=== Begin Enclosure ===

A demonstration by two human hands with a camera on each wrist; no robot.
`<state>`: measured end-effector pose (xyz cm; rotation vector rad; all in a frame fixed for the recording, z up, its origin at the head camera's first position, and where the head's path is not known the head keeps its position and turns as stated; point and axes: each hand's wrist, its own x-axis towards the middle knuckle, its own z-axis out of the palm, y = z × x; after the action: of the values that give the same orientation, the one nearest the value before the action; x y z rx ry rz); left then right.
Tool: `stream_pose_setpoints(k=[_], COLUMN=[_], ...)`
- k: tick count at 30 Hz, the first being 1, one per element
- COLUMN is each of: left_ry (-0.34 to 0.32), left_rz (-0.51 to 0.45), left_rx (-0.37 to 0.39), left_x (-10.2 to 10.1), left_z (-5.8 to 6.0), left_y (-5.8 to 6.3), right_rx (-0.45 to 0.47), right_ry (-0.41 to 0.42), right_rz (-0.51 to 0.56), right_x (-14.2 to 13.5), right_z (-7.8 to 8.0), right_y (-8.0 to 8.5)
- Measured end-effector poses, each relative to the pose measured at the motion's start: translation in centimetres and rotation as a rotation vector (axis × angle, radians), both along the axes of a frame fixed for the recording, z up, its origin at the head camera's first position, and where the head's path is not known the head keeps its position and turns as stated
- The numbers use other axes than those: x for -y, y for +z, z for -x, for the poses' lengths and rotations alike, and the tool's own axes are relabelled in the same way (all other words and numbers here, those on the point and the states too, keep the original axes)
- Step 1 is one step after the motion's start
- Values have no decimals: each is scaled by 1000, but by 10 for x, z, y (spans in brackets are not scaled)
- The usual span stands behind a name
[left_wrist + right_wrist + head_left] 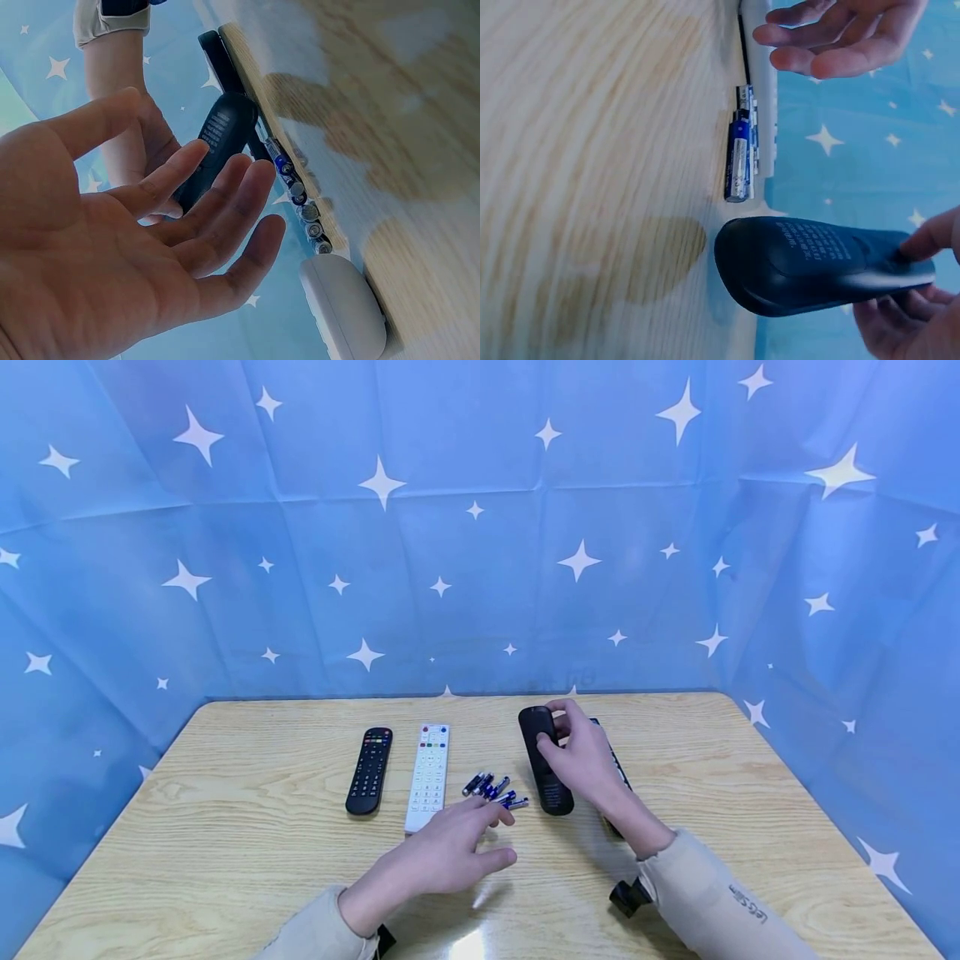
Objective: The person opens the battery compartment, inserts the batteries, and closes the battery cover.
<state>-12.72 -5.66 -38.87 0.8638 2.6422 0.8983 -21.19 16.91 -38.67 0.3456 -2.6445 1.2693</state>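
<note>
My right hand (585, 760) grips a black remote control (550, 787) between thumb and fingers. Its printed back faces up, and in the right wrist view the held remote (795, 259) is lifted off the table at its near end. My left hand (450, 852) hovers above the table with fingers spread and relaxed, holding nothing. Just beyond its fingertips lies a small pile of blue and dark batteries (495, 790); the batteries (298, 193) also show past the fingers in the left wrist view.
Left of the batteries lies a white remote (429, 768), its lower end close to my left hand. Farther left is a black remote (369, 772), buttons up. Another dark remote (621, 770) lies partly hidden under my right forearm. A blue star-patterned cloth (465, 535) surrounds the wooden table (247, 793).
</note>
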Motion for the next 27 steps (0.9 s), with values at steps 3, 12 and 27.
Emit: stream_pose_setpoints(k=[3, 12, 27], left_ry=[3, 11, 68], left_rz=[2, -18, -146], left_rx=[-2, 8, -75], left_x=[0, 0, -2], left_z=[0, -1, 1], left_y=[0, 0, -1], right_rx=[22, 119, 286], right_ry=[7, 63, 185], right_rz=[35, 153, 396], right_x=[0, -2, -2], right_z=[-1, -1, -2], right_y=[3, 5, 8])
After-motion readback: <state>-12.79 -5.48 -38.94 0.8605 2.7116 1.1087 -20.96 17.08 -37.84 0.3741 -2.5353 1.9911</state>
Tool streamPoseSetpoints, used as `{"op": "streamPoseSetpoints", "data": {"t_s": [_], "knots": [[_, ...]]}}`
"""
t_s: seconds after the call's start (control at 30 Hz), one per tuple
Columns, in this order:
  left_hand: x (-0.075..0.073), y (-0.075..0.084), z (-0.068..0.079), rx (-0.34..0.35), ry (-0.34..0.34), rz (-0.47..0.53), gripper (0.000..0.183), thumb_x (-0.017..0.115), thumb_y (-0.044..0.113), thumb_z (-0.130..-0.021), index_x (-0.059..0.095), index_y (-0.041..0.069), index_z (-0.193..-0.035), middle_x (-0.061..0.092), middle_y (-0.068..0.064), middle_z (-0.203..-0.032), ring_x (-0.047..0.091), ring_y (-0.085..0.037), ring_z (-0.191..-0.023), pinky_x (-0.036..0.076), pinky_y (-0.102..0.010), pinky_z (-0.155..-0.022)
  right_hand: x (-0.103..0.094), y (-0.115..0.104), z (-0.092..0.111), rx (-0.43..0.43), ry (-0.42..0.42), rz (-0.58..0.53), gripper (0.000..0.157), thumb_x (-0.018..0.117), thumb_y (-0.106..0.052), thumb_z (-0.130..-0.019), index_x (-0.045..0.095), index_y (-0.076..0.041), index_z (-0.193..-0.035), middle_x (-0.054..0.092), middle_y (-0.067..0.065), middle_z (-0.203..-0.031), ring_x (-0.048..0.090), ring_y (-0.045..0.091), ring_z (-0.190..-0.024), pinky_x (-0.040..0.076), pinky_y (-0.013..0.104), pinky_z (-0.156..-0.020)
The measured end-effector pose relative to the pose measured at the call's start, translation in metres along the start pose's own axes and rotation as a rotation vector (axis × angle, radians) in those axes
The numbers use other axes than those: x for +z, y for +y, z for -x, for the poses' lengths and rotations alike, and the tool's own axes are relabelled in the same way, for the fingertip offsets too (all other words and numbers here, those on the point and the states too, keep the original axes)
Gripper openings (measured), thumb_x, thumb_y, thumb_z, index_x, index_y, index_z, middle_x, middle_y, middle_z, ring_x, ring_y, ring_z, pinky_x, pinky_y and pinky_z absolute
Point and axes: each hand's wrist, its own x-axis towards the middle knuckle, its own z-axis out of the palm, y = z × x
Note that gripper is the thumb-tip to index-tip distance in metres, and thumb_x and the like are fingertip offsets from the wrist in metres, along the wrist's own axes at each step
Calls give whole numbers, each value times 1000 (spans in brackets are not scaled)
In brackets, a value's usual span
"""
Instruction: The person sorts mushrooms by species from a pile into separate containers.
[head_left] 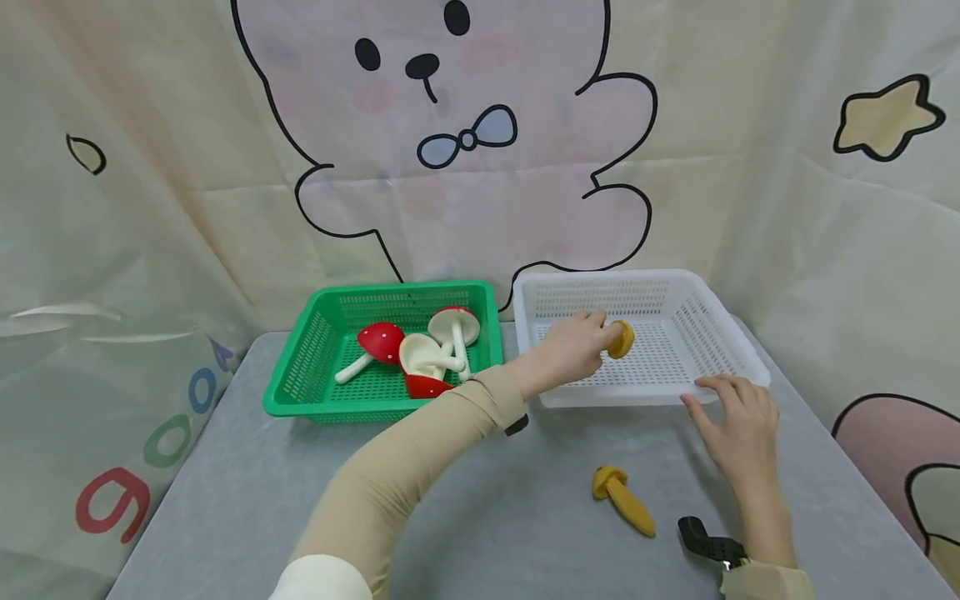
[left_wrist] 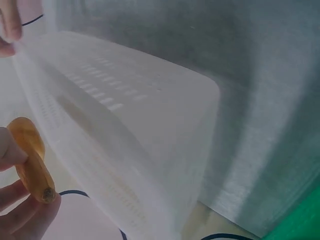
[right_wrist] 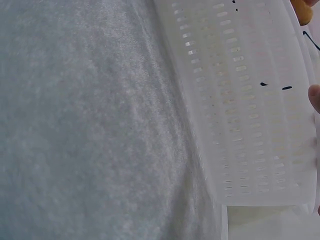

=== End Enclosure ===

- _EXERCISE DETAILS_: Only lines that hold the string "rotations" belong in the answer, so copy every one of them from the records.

- _RESULT OF THE TASK_:
- The numbers use other axes than those: x for -y, y for +z, z for -x, for the poses' lengths and rotations alike, and the tool's own axes are relabelled in the same way (all other words and numbers here, those on the point and the states too, keep the original axes)
The numbers use other axes than those: x for +z, y for +y, z for -x, for the poses' lengths and rotations alike, and the tool's own axes are relabelled in the same way, for the fingertip offsets too (all other words and numbers here, those on the point and the states too, keep the original axes)

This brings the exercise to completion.